Assigned task:
All of the data below is to be repeated exactly, except for the pictures.

***

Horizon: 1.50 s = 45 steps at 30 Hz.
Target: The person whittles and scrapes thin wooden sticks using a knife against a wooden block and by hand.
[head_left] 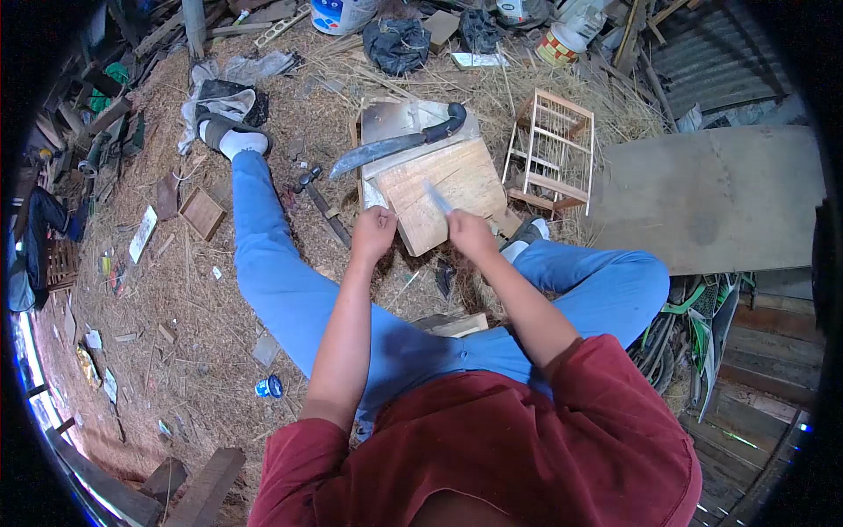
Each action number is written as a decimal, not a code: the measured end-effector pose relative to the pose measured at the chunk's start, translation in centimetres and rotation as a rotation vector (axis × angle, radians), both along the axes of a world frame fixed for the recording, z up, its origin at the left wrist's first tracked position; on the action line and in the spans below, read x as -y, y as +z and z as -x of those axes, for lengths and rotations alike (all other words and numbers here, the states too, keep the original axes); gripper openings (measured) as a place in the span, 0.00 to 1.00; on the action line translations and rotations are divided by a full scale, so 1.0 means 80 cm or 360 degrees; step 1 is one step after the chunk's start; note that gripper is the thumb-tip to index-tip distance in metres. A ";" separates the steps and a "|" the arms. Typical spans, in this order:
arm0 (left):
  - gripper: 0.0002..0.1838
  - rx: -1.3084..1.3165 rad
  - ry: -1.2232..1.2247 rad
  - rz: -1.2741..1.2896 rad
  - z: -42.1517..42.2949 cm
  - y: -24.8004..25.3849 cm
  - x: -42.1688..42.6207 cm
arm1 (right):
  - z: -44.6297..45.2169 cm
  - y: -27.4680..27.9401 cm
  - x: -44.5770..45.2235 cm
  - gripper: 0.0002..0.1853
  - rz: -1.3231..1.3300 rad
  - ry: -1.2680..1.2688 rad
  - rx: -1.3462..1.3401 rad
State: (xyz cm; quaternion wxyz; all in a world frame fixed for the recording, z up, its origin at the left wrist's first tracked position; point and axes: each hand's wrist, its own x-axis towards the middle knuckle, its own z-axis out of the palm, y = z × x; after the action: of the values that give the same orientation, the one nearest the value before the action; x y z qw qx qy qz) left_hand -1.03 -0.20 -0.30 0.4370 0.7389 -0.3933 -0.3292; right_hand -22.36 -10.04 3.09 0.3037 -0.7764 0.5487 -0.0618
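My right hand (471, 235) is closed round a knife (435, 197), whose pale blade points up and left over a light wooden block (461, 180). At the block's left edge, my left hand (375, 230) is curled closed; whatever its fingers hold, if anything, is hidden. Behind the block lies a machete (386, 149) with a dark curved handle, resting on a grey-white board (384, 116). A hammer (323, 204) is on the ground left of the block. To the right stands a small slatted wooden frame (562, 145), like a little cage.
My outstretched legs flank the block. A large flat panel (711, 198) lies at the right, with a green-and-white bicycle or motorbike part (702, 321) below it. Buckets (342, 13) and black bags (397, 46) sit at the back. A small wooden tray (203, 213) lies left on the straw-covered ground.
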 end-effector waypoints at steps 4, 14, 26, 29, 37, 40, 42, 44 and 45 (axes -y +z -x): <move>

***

Task solution:
Horizon: 1.50 s = 45 steps at 30 Hz.
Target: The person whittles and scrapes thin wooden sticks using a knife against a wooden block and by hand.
[head_left] 
Each action number is written as a decimal, not a code: the measured end-effector pose relative to the pose measured at the chunk's start, translation in centimetres and rotation as a rotation vector (axis × angle, radians), both along the axes of a world frame fixed for the recording, z up, its origin at the left wrist's first tracked position; on the action line and in the spans below, read x as -y, y as +z and z as -x of those axes, for lengths and rotations alike (all other words and numbers here, the states too, keep the original axes); gripper openings (measured) as a place in the span, 0.00 to 1.00; on the action line translations and rotations are divided by a full scale, so 1.0 means 80 cm or 360 degrees; step 1 is one step after the chunk's start; note that gripper is the thumb-tip to index-tip distance in metres. A ";" separates the steps and a "|" the arms. Typical spans, in this order:
arm0 (left):
  - gripper: 0.0002..0.1838
  - rx: -1.3084..1.3165 rad
  - ry: -1.2232..1.2247 rad
  - rz: -1.2741..1.2896 rad
  - z: -42.1517..42.2949 cm
  - y: -24.8004..25.3849 cm
  - x: -42.1688..42.6207 cm
arm1 (right):
  - z: -44.6297..45.2169 cm
  - y: -27.4680..27.9401 cm
  - x: -44.5770..45.2235 cm
  - gripper: 0.0002..0.1853
  - rz: -1.3231..1.3300 rad
  - ry: -1.2680..1.2688 rad
  - rx: -1.3462..1.3401 rad
State: (xyz cm; quaternion wxyz; all in a world frame fixed for the recording, z up, its origin at the left wrist's first tracked position; point and axes: each hand's wrist, its own x-axis towards the middle knuckle, its own z-axis out of the palm, y = z × x; after the action: of the values that give the same orientation, the one nearest the value before the action; x y z qw qx qy qz) left_hand -1.03 -0.20 -0.30 0.4370 0.7389 -0.3933 -0.3292; right_hand -22.36 -10.04 3.09 0.3037 -0.7764 0.5487 -0.0618
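My right hand (471, 235) is closed round a knife (435, 197), whose pale blade points up and left over a light wooden block (461, 180). At the block's left edge, my left hand (375, 230) is curled closed; whatever its fingers hold, if anything, is hidden. Behind the block lies a machete (386, 149) with a dark curved handle, resting on a grey-white board (384, 116). A hammer (323, 204) is on the ground left of the block. To the right stands a small slatted wooden frame (562, 145), like a little cage.
My outstretched legs flank the block. A large flat panel (711, 198) lies at the right, with a green-and-white bicycle or motorbike part (702, 321) below it. Buckets (342, 13) and black bags (397, 46) sit at the back. A small wooden tray (203, 213) lies left on the straw-covered ground.
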 end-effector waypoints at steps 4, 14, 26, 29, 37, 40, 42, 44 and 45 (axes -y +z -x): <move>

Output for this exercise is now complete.